• Problem to solve
Pictures should be left out while the data beneath this task is written out word for word.

Data provided START

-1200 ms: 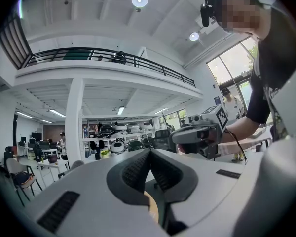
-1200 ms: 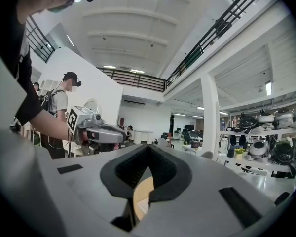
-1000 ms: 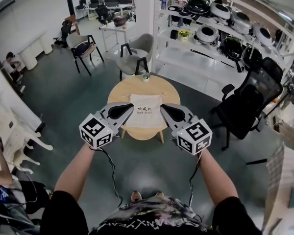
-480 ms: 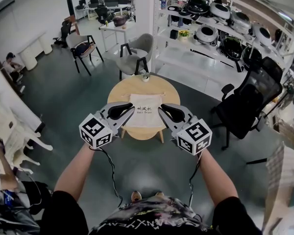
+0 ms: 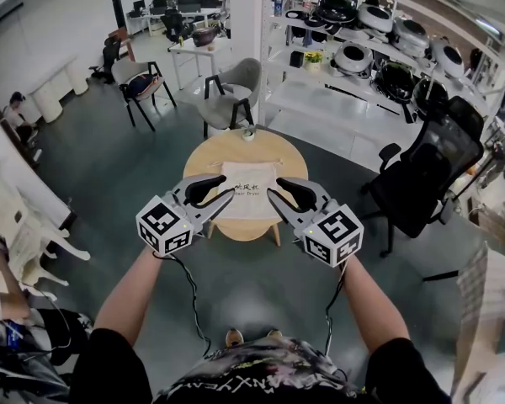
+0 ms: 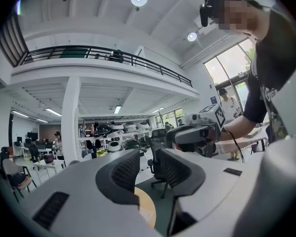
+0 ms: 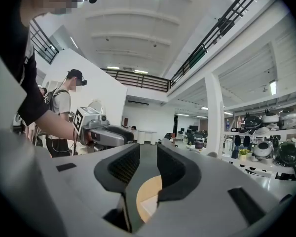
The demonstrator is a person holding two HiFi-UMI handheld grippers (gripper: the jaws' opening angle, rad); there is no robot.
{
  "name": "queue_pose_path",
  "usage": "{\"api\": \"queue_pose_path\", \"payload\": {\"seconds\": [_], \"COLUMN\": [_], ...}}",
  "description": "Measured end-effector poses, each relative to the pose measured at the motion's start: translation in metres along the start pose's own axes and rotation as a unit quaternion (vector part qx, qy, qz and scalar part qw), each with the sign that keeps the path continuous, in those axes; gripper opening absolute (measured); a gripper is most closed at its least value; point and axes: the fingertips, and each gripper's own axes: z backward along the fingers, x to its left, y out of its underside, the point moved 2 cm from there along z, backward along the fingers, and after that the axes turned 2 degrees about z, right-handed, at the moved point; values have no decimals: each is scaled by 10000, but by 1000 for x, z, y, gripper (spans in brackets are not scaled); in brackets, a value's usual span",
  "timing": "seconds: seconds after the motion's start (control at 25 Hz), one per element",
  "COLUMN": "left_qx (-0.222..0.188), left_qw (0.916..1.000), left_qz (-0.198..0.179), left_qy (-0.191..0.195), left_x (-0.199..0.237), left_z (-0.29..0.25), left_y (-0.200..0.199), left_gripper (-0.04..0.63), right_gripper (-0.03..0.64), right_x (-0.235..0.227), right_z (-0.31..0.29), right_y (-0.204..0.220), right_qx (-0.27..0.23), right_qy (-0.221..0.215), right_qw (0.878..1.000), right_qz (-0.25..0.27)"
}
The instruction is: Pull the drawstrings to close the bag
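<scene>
Overhead, bag (image 5: 250, 190) — left gripper view, table edge (image 6: 147, 209)

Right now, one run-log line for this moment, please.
left claw: just opening, empty | right claw: just opening, empty | bag: lying on table, not gripped

Bag (image 5: 250, 191): pale cloth, squarish, dark print at its middle; lying flat and unheld on the round wooden table (image 5: 221, 146), toward the table's near edge. Drawstrings (image 5: 278, 161): thin, trailing sideways from the bag's far edge, lying slack on the table.
</scene>
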Motion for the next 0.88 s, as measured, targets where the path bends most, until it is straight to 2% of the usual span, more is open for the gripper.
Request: {"api": "queue_pose_path", "payload": {"seconds": [0.6, 0.88], "left_qx": [-58, 1], "left_qw": [10000, 9999], "left_qz": [-11, -112], "left_qy": [64, 64], "left_x": [2, 5], "left_z": [-1, -1], "left_y": [5, 4], "left_gripper": [234, 303], "right_gripper": [186, 240], "right_x": [2, 3], "right_z": [-3, -6], "right_y": [4, 3], "right_qx": [-14, -3], "right_qy": [-87, -172], "right_qw": [10000, 9998], "right_qz": [23, 23]}}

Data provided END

• Written answer
-1200 ms: 
-1200 ms: 
-1000 ms: 
-480 ms: 
+0 ms: 
+0 ms: 
+0 ms: 
The demonstrator is a person holding two HiFi-UMI handheld grippers (gripper: the jaws' opening angle, rad); there is no robot.
{
  "name": "queue_pose_path",
  "usage": "{\"api\": \"queue_pose_path\", \"payload\": {\"seconds\": [_], \"COLUMN\": [_], ...}}",
  "description": "Measured end-effector poses, each relative to the pose measured at the motion's start: translation in metres along the start pose's own axes and rotation as a unit quaternion (vector part qx, qy, qz and scalar part qw), each with the sign that keeps the path continuous, in those axes; gripper opening absolute (measured); a gripper is most closed at its least value; point and axes: the fingertips, and each gripper's own axes: z backward along the fingers, x to its left, y out of its underside, the point moved 2 cm from there along z, backward along the fingers, and after that the axes turned 2 degrees about z, right-handed, at the moved point; values have no decimals: each is scaled by 10000, but by 1000 for x, z, y, gripper (spans in brackets are not scaled); in brackets, a value's usual span",
  "timing": "seconds: seconds after the motion's start (control at 25 Hz), one per element",
  "COLUMN": "left_qx (-0.222..0.188), left_qw (0.916..1.000), left_qz (-0.198..0.179), left_qy (-0.191..0.195), left_x (-0.199..0.237), left_z (-0.29..0.25), left_y (-0.200..0.199), left_gripper (-0.04..0.63), right_gripper (-0.03..0.64), right_x (-0.235..0.227), right_z (-0.31..0.29), right_y (-0.204..0.220), right_qx (-0.27..0.23), right_qy (-0.221..0.215), right_qw (0.878..1.000), right_qz (-0.25..0.27)"
}
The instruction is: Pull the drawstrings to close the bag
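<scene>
Overhead, bag (image 5: 250, 190) — left gripper view, table edge (image 6: 147, 209)

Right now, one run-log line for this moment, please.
left claw: just opening, empty | right claw: just opening, empty | bag: lying on table, not gripped

Bag (image 5: 250, 191): pale cloth, squarish, dark print at its middle; lying flat and unheld on the round wooden table (image 5: 221, 146), toward the table's near edge. Drawstrings (image 5: 278, 161): thin, trailing sideways from the bag's far edge, lying slack on the table.
</scene>
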Motion for the next 0.88 s, as measured, targets where the path bends most, until it is straight to 2% of the usual span, more is open for the gripper.
Request: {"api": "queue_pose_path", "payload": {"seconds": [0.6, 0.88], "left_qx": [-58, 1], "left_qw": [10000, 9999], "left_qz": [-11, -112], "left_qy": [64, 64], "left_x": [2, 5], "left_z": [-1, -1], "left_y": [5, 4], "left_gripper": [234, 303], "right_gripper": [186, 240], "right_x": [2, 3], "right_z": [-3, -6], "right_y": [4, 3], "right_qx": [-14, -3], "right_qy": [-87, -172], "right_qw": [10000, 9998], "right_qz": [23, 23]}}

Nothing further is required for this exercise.